Neil Perry nearly jumped. Stopping his fidgeting with the woollen threads unravelling from his sweater, he lifted his head, guiltily. He hadn't caught a single word.
"Sorry," he apologized, the word hanging heavy in the ensuing silence.
The boy began to fiddle with his hands, a bad habit he had when he felt bad. Charlie was now rambling for a few minutes, and Neil didn't even know what he was talking about, too preoccupied with his own troubles to pay attention to Charlie's.
He was going to play Puck. After countless hours of work — mouthing his lines in classes and reciting them to anybody who would listen — he had gotten the role. Dizzy with joy, Neil had sworn he had never felt happier. Was this happiness? This warm feeling that made him want to laugh and jump until he was out of breath? It had felt like a dream, at the moment. But dreams weren't eternal. Like water, happiness had slept through his fingers until there was nothing left of it.

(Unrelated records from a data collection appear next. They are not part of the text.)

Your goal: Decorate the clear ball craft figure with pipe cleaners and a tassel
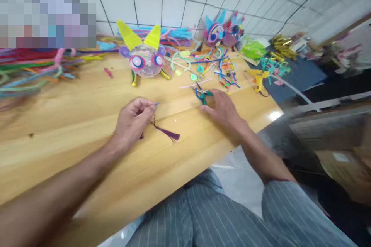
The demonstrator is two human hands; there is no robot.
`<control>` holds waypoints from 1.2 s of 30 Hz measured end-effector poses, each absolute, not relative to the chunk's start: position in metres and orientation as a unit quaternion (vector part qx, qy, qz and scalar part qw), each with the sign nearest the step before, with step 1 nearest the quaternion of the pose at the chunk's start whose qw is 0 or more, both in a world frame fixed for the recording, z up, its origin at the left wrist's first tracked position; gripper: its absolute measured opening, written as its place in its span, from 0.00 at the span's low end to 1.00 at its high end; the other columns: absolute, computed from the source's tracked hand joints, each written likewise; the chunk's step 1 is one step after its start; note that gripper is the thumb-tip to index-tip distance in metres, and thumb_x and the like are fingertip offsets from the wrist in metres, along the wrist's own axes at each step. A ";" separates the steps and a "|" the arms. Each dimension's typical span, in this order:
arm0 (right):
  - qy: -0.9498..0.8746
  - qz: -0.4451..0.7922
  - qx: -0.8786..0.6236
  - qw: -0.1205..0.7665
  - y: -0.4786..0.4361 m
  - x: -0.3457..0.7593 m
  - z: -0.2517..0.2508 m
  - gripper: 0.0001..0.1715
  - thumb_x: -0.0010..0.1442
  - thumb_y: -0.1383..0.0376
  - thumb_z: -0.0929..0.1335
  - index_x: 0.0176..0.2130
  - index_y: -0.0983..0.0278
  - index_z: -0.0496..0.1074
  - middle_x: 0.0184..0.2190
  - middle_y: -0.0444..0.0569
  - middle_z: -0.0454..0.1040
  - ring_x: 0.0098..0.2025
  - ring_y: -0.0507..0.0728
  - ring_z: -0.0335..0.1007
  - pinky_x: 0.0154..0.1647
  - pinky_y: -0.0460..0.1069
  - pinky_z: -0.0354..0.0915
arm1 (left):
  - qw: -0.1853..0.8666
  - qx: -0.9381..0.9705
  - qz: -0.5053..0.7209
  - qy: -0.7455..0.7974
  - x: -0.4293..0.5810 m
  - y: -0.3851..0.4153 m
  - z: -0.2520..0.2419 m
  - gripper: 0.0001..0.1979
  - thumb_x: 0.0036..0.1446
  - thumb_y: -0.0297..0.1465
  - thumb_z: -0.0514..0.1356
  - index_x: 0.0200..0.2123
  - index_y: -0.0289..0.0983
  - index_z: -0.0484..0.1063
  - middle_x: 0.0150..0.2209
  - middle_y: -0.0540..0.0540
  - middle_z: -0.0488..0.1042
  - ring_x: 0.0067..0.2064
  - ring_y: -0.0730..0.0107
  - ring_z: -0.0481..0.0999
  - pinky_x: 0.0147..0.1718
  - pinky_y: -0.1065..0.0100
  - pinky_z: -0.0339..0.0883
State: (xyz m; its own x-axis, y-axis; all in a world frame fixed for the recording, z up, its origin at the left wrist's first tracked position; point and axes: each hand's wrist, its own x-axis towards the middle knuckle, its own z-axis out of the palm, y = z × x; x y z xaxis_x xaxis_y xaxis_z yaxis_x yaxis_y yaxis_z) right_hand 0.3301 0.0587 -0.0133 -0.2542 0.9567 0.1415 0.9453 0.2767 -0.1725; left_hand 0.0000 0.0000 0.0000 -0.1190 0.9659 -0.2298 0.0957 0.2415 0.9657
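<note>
Left hand (pixel 135 117) pinching blue stem (pixel 157 104). Right hand (pixel 222 107) half-open at pliers (pixel 202 92), contact unclear: just right of frame centre, nose upper-left, handles toward that nearer hand.

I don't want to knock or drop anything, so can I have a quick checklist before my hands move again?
1. Blue piece pinched in left hand: ok, its tip shows past the fingertips.
2. Purple tassel joined to the blue piece: cannot tell; the fingers hide any link.
3. Teal-handled tool firmly gripped by right hand: cannot tell; the fingers are at its handles.
4. Yellow-eared figure upright and apart from both hands: ok.
5. Yellow glue gun apart from both hands: ok.
</note>
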 end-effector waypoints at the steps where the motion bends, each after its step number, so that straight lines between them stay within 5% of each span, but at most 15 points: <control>1: -0.791 0.022 -0.602 0.108 0.058 0.327 -0.015 0.43 0.66 0.47 0.74 0.68 0.71 0.70 0.68 0.72 0.76 0.69 0.79 0.71 0.73 0.71 0.66 | 0.502 0.434 0.428 0.614 0.000 -0.002 0.002 0.14 0.57 0.41 0.69 0.40 0.39 0.76 0.24 0.56 0.67 0.20 0.75 0.59 0.11 0.74 0.59; 13: -0.796 -0.006 -0.595 0.112 0.065 0.327 -0.027 0.39 0.68 0.52 0.70 0.69 0.72 0.70 0.63 0.72 0.77 0.66 0.78 0.72 0.69 0.71 0.68 | 0.513 0.429 0.428 0.608 0.000 -0.004 0.008 0.12 0.55 0.38 0.70 0.39 0.38 0.76 0.23 0.57 0.68 0.22 0.77 0.59 0.17 0.76 0.54; 22: -0.742 -0.010 -0.582 0.334 0.074 0.367 -0.014 0.20 0.68 0.59 0.67 0.56 0.59 0.79 0.43 0.52 0.83 0.46 0.64 0.80 0.56 0.63 0.77 | 0.514 0.431 0.434 0.602 0.002 -0.004 0.012 0.10 0.56 0.36 0.70 0.37 0.38 0.76 0.23 0.56 0.68 0.22 0.76 0.60 0.16 0.75 0.54; 24: -0.759 -0.018 -0.573 0.308 0.066 0.371 -0.009 0.23 0.70 0.54 0.69 0.59 0.60 0.79 0.50 0.56 0.83 0.53 0.67 0.80 0.61 0.66 0.76 | 0.510 0.430 0.441 0.600 0.002 -0.003 0.011 0.09 0.57 0.36 0.69 0.36 0.38 0.76 0.22 0.56 0.68 0.22 0.76 0.59 0.16 0.74 0.53; 27: -0.783 -0.009 -0.583 0.217 0.042 0.372 -0.012 0.42 0.67 0.44 0.73 0.70 0.63 0.71 0.68 0.66 0.76 0.70 0.75 0.71 0.72 0.74 0.68 | 0.506 0.438 0.445 0.595 0.002 -0.002 0.009 0.09 0.56 0.38 0.68 0.35 0.39 0.76 0.22 0.56 0.68 0.20 0.76 0.58 0.15 0.73 0.56; 30: -0.791 0.012 -0.598 0.128 0.015 0.374 -0.021 0.57 0.65 0.39 0.74 0.78 0.64 0.60 0.75 0.70 0.67 0.77 0.79 0.62 0.76 0.78 0.61 | 0.502 0.458 0.448 0.581 0.002 -0.002 0.006 0.09 0.56 0.37 0.68 0.34 0.39 0.76 0.22 0.55 0.68 0.21 0.76 0.60 0.17 0.72 0.59; 36: -0.783 -0.020 -0.613 0.103 -0.004 0.375 -0.037 0.43 0.73 0.45 0.66 0.75 0.67 0.64 0.66 0.71 0.74 0.67 0.77 0.70 0.70 0.75 0.68 | 0.498 0.464 0.469 0.563 0.001 -0.001 0.000 0.08 0.55 0.37 0.68 0.34 0.39 0.77 0.22 0.55 0.68 0.23 0.75 0.61 0.21 0.72 0.57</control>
State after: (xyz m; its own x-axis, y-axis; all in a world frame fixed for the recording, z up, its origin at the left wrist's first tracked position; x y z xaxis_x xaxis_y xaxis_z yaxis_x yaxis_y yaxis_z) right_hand 0.3746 -0.0040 -0.0370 -0.2278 0.9557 0.1862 0.9639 0.2484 -0.0958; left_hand 0.0006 -0.0006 -0.0003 -0.0737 0.9894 -0.1247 0.0560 0.1290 0.9901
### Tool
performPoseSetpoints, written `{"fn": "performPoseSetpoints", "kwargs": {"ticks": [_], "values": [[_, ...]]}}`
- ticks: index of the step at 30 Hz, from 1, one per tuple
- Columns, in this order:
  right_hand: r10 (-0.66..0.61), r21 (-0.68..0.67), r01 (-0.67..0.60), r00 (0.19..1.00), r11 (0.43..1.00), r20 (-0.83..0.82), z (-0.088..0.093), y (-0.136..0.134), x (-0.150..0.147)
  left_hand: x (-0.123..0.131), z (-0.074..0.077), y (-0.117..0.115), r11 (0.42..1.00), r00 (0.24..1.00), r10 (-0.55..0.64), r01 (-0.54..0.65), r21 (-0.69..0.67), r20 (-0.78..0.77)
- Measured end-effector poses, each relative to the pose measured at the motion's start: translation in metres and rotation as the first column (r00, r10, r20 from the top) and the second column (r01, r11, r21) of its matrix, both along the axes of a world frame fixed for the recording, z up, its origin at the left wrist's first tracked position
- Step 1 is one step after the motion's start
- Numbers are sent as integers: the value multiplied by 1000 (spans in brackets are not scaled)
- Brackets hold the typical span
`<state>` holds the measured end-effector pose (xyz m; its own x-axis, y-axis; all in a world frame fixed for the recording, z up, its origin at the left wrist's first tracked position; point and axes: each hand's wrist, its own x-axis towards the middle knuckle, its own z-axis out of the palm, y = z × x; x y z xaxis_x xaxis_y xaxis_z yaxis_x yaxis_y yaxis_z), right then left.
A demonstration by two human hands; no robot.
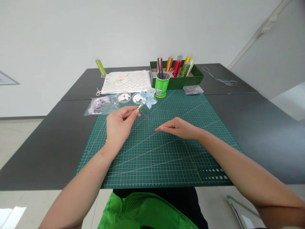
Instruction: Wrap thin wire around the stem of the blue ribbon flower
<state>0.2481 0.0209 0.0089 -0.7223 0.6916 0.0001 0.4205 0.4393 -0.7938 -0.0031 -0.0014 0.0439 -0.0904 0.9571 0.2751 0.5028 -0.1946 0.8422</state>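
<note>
Pinched between the thumb and fingers of my left hand (121, 123) is the thin yellow-green stem of a pale blue artificial flower (149, 99). The flower's petals point up and to the right, away from the hand, above the cutting mat. My right hand (179, 128) hovers over the middle of the green cutting mat (152, 165), apart from the flower. Its thumb and fingertips come together in a pinch pointing left; anything between them is too small to make out.
Behind the hands stand a green can (162, 87) of sticks and a green box (177, 83) of thread spools. Left are white sheets (128, 81), small scissors (98, 92), round dishes (124, 97), a plastic bag (98, 106) and a yellow-green spool (100, 67). Right are a clear case (193, 90) and cord (219, 78).
</note>
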Motion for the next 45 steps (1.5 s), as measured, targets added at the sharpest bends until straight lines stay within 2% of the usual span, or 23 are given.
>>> {"fn": "performPoseSetpoints", "kwargs": {"ticks": [2,5,8,15,20,24,29,38,45], "values": [[61,-41,-62,998,997,-8,5,-1,1,-3,-3,6,998,1000,-3,4,-60,7],[153,-83,-157,987,984,-51,15,-6,4,-4,-10,11,989,998,-70,70,-134,7],[210,-100,-221,972,970,-109,25,-10,5,-2,-15,12,972,988,-139,124,-202,-62],[197,-98,-232,940,968,-277,34,-18,6,11,-19,-1,901,878,-391,305,-308,-274],[79,-129,-151,892,980,-445,33,-19,7,18,-17,-12,841,767,-528,410,-353,-366],[-71,-235,-60,857,970,-510,25,-18,5,21,-13,-19,815,730,-572,459,-353,-373],[-180,-284,16,809,959,-559,18,-14,1,23,-10,-23,793,699,-608,504,-342,-377],[-270,-274,156,851,949,-450,9,-4,0,24,-8,-28,790,683,-612,524,-318,-398],[-280,-225,220,916,949,-288,-3,4,1,21,-9,-29,793,693,-605,571,-214,-392]]}}
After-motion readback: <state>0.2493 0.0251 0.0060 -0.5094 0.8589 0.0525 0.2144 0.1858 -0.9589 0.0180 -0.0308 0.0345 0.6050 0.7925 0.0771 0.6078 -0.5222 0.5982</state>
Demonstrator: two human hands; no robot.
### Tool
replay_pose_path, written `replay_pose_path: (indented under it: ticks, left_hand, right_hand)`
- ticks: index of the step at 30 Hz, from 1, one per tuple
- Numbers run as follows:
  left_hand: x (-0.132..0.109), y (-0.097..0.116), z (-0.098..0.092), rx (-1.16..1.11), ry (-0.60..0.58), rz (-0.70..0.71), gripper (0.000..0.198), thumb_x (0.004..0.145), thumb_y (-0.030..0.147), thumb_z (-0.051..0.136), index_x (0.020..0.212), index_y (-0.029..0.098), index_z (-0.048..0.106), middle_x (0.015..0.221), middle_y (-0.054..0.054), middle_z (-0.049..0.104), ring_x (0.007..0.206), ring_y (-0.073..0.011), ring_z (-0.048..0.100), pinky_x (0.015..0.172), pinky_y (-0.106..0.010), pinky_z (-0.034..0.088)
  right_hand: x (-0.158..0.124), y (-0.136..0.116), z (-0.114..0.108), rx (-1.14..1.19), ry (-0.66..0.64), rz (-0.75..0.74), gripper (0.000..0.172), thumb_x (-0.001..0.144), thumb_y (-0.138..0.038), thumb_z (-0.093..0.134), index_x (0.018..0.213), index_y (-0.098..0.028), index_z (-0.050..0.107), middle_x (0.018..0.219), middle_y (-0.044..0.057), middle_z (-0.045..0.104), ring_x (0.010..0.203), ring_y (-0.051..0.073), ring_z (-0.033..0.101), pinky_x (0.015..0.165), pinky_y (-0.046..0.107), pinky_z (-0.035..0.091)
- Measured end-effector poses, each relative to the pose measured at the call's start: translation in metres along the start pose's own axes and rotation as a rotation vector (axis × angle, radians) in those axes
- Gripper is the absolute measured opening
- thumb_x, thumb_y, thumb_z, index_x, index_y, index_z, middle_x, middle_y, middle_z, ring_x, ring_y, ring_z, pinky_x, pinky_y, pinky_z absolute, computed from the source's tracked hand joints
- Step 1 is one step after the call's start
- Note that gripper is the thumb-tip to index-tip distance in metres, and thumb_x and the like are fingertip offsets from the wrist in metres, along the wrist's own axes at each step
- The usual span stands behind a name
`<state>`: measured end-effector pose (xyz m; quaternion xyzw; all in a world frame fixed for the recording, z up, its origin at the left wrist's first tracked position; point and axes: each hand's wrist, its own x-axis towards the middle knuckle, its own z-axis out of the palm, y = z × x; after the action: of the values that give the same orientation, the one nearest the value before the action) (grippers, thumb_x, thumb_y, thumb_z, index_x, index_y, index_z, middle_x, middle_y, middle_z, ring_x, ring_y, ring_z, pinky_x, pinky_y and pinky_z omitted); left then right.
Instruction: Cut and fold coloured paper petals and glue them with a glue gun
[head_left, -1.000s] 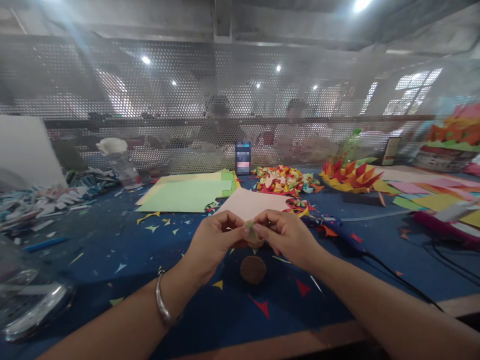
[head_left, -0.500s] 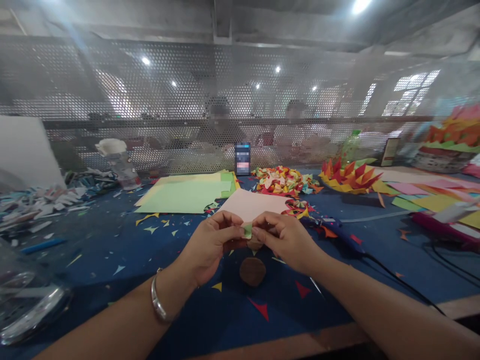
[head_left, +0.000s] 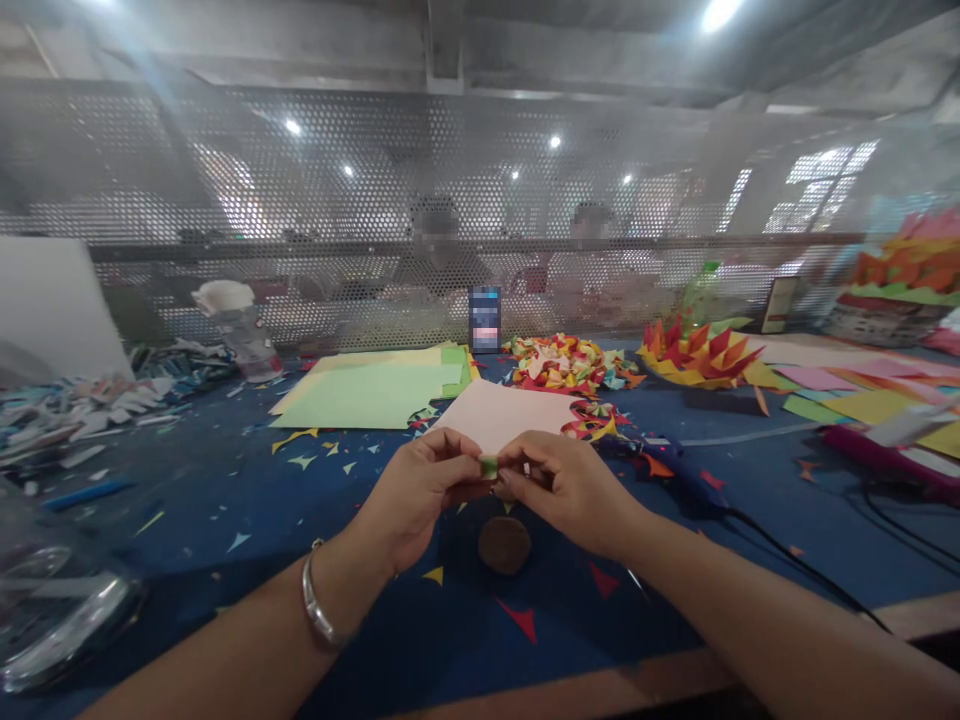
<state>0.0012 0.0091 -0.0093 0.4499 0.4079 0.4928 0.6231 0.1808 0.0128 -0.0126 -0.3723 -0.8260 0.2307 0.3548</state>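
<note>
My left hand (head_left: 420,490) and my right hand (head_left: 562,485) meet above the blue table (head_left: 225,520), fingers pinched together on a small green paper piece (head_left: 489,466). Only a sliver of the piece shows between the fingertips. A silver bangle (head_left: 316,605) sits on my left wrist. Below the hands a round brown disc (head_left: 504,544) lies on the table. A pink sheet (head_left: 502,412) lies just behind the hands.
Green and yellow sheets (head_left: 367,390) lie at centre-left, a heap of folded coloured pieces (head_left: 562,362) and a spiky orange-red paper form (head_left: 701,355) behind. A glue gun (head_left: 679,470) with a black cord lies right. Paper scraps litter the table. People sit behind a perforated screen (head_left: 450,200).
The green piece has been folded or squeezed smaller between my fingertips, and both hands have drawn slightly closer together. Nothing else has moved.
</note>
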Motion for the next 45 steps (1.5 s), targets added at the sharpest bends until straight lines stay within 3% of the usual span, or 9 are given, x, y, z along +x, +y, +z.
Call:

His father had called. In the middle of the last class of the day. Neil had been summoned to the principal's office, and forced to pick up a black phone handed by the headmaster to endure the bitter taste of his father's reproaches. Neil had bitten his cheek, hard, until he had felt the taste of iron in his mouth. He had nodded his head — as he always has — along, as if to give reason to his father's cutting words. Yes, what a disappointment he was.
After what seemed like hours, Thomas Perry had hung up, without, of course, sparing himself a few well-felt words. (I wish you could realize how much you deceive us.) Neil had pressed his eyelids hard against each other, trying to make the stinging disappear. It didn't. He had left Mr Nolan's office with his head down, avoiding the headmaster's piercing gaze. Somehow, Neil was scared that he would see through him.
What impact simple words could have, when they were chosen carefully.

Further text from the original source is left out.